--- WHAT YOU HAVE TO DO ---
Going through the data below, copy out each line where the word "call" shows up.

--- DATA SHOWN ---
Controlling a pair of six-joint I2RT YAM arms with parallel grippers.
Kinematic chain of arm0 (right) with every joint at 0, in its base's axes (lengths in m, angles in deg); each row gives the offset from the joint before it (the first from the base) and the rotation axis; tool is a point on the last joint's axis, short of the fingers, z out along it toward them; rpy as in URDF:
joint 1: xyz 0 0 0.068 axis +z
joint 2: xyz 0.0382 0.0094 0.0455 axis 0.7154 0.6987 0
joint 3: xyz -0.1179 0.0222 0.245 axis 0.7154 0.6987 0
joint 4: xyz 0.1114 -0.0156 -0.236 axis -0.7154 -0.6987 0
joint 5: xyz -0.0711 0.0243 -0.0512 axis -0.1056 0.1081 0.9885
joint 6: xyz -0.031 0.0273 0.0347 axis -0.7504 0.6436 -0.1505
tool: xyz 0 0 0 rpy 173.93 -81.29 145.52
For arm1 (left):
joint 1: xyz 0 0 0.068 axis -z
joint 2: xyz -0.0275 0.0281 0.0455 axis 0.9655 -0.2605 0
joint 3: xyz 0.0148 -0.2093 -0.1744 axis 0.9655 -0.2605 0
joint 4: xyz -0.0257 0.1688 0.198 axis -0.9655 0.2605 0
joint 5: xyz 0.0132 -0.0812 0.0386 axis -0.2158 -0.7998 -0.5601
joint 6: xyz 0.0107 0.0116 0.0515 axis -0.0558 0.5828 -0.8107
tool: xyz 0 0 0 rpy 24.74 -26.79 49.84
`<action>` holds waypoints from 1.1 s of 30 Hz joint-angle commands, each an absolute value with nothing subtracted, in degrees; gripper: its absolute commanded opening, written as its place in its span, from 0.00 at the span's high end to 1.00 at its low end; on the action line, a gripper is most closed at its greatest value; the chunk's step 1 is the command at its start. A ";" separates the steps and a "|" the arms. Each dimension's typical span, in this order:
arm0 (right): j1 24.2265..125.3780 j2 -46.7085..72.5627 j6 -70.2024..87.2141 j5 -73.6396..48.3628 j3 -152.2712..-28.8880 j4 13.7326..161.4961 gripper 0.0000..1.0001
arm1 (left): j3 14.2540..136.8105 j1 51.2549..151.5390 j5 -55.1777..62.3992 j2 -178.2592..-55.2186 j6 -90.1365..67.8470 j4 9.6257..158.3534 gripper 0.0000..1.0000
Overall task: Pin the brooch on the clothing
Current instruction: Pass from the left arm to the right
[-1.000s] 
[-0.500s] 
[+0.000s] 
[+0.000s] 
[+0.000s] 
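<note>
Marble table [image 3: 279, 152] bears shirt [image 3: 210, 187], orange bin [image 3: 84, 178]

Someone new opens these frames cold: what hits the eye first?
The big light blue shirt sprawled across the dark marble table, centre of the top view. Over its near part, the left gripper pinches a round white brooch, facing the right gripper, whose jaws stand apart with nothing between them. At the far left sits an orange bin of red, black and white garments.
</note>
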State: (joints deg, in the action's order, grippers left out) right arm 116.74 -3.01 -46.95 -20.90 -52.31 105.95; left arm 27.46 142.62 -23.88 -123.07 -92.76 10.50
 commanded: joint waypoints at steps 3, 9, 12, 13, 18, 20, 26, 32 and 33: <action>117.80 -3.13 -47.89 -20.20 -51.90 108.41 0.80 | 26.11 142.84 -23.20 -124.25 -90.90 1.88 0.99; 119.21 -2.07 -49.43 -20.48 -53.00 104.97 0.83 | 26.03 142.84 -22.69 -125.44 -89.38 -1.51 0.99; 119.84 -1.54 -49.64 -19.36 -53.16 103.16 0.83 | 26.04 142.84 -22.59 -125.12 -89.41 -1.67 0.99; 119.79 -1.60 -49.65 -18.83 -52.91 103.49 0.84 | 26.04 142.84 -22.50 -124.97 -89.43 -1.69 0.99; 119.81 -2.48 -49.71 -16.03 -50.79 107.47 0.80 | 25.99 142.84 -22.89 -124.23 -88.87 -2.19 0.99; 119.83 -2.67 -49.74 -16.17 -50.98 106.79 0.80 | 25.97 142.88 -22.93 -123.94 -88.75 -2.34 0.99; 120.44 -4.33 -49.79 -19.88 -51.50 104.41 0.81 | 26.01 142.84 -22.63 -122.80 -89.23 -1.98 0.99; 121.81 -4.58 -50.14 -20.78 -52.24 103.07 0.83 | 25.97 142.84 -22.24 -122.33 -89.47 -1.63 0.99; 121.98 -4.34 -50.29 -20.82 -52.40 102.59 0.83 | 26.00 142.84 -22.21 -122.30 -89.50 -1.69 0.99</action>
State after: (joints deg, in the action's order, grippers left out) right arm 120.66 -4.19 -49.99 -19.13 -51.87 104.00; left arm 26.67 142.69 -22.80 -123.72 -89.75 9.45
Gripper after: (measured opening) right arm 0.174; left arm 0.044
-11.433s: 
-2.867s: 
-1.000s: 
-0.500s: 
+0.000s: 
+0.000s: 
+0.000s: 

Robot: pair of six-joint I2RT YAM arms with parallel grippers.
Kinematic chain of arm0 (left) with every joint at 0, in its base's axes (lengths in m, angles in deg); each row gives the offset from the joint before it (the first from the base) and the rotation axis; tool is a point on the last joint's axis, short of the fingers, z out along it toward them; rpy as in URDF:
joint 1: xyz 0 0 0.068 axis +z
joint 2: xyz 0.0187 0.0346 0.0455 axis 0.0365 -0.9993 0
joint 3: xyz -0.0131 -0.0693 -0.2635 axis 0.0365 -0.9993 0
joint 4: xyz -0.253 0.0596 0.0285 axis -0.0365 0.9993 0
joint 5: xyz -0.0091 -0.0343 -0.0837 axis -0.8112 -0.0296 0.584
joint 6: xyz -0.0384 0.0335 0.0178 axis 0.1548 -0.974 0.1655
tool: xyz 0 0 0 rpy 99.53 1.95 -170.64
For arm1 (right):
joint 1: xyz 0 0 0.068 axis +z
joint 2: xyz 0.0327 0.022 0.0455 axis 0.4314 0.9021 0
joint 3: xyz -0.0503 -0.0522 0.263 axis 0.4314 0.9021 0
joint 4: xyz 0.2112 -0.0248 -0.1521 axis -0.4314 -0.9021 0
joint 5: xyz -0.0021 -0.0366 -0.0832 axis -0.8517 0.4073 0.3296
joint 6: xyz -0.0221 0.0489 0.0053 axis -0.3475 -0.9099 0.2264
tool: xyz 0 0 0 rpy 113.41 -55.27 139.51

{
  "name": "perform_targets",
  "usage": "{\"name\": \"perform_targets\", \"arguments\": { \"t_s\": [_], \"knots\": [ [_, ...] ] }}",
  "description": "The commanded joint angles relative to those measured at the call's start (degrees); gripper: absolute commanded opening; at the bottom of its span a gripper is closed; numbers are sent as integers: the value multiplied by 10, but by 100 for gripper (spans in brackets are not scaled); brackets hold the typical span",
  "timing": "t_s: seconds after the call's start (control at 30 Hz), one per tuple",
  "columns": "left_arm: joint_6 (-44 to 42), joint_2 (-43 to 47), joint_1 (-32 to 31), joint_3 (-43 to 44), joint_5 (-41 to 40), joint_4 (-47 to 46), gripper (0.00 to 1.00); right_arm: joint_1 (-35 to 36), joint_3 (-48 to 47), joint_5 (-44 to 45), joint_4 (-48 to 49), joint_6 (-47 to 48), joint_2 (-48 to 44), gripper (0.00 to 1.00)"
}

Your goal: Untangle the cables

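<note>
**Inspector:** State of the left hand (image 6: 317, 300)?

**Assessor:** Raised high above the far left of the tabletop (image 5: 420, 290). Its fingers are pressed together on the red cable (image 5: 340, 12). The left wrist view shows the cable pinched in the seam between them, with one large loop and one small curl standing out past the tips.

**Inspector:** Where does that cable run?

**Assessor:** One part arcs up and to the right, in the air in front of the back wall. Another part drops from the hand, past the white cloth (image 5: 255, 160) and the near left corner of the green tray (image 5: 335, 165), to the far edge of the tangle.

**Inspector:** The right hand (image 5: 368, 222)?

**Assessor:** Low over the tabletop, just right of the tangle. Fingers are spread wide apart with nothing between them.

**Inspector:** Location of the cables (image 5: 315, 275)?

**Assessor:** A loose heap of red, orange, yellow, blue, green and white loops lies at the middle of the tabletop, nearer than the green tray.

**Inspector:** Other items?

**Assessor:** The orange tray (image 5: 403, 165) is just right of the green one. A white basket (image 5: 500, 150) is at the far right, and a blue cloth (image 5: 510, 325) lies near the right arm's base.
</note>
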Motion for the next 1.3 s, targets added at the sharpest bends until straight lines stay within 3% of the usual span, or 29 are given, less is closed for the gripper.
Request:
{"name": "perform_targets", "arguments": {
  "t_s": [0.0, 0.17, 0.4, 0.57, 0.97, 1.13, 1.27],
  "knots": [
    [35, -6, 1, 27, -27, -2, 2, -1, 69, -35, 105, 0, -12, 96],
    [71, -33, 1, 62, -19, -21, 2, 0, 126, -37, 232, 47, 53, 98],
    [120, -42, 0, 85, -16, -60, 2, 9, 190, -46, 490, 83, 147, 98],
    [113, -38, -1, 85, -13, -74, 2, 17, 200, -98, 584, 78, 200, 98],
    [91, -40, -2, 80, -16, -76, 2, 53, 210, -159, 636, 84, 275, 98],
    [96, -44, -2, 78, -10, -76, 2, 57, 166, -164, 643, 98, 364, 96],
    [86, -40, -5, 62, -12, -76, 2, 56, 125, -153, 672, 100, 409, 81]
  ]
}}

--- WRITTEN ANSWER ---
  "description": "The commanded joint angles relative to those measured at the call's start (degrees); gripper: absolute commanded opening; at the bottom of its span a gripper is closed; numbers are sent as integers: the value multiplied by 10, but by 100 for gripper (spans in brackets are not scaled); brackets hold the typical span",
  "timing": "t_s: seconds after the call's start (control at 30 Hz), one per tuple",

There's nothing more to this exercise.